→ **EXERCISE**
A word-for-word retyping of the listing below is required, with the pictures dropped.
━━━━━ THE DATA
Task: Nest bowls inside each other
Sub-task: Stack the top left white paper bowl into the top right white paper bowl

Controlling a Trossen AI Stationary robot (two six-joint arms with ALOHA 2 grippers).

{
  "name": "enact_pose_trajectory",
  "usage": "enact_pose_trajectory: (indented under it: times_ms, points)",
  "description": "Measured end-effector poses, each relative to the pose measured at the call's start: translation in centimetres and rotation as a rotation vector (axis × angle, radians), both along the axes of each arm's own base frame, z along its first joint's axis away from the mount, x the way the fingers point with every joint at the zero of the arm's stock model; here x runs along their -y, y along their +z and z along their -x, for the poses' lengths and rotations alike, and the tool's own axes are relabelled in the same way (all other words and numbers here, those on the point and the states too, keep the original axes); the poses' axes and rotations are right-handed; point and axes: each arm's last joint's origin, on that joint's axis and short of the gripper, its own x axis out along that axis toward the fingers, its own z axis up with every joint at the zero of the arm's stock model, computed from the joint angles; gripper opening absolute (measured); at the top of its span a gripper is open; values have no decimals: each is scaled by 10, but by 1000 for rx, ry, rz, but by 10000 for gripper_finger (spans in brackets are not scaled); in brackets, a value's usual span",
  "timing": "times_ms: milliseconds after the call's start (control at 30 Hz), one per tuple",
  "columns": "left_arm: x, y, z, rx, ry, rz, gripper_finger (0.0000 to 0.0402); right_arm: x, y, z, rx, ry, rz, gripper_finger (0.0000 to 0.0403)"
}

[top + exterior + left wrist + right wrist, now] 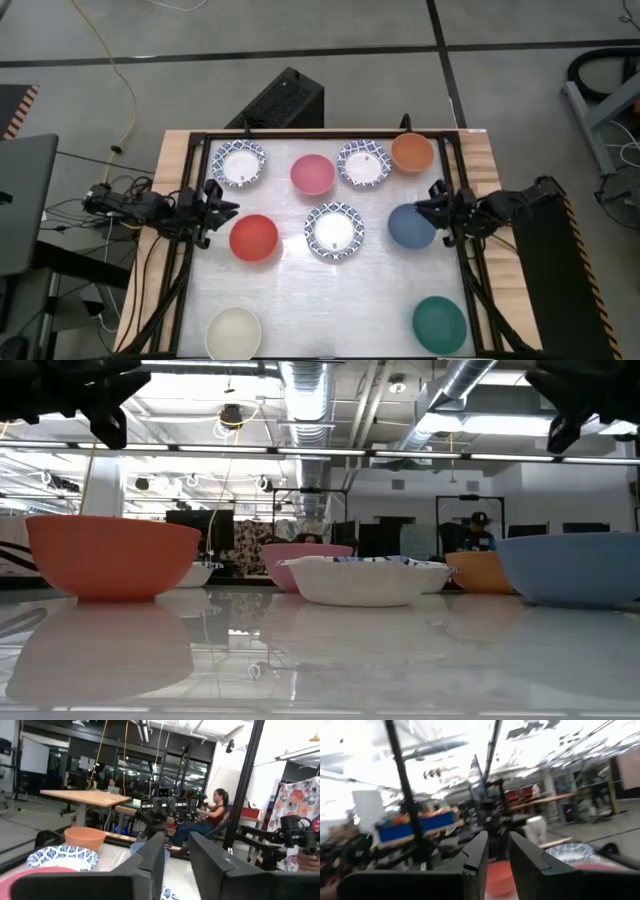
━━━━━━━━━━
→ **PROBLEM SOLUTION**
Task: Nest bowls inside each other
Sub-task: Stack the top left white paper bowl into the top right white paper bowl

Controlling a Trossen AI Stationary robot (two six-joint arms with ALOHA 2 grippers).

{
  "name": "enact_pose_trajectory",
  "usage": "enact_pose_trajectory: (indented under it: times_ms, points)",
  "description": "Measured end-effector poses, each relative to the pose measured at the call's start: translation in centimetres and rotation as a rotation vector (axis × angle, radians), both along the axes of each arm's own base frame, z along its first joint's axis away from the mount, x the way the fingers point with every joint at the zero of the arm's stock model; here x runs along their -y, y along their +z and z along their -x, for the poses' lengths and rotations alike, and the tool's own axes are relabelled in the same way (all other words and numbers here, those on the point and the states too, keep the original axes); the poses' axes and rotations are right-handed; point and axes: each arm's last joint's origin, on that joint's axis and short of the gripper, its own x axis out along that axis toward the fingers, its own z axis up with every joint at the zero of the arm's stock model, computed from the joint angles; gripper opening absolute (measured); at the top of its span a gripper is open; values have no decimals: each is scaled by 10, but by 1000 for rx, ry, rz, but by 10000 for gripper_finger (spans in brackets are not scaled); in brackets, a value's usual span",
  "timing": "times_ms: milliseconds after the call's start (control at 30 Hz), one per tuple",
  "columns": "left_arm: x, y, z, rx, ry, rz, gripper_finger (0.0000 to 0.0402); right_arm: x, y, z, rx, ry, rz, gripper_finger (0.0000 to 0.0403)"
}

[top + exterior + left wrist + right wrist, now] 

The response to this exercise is now complete.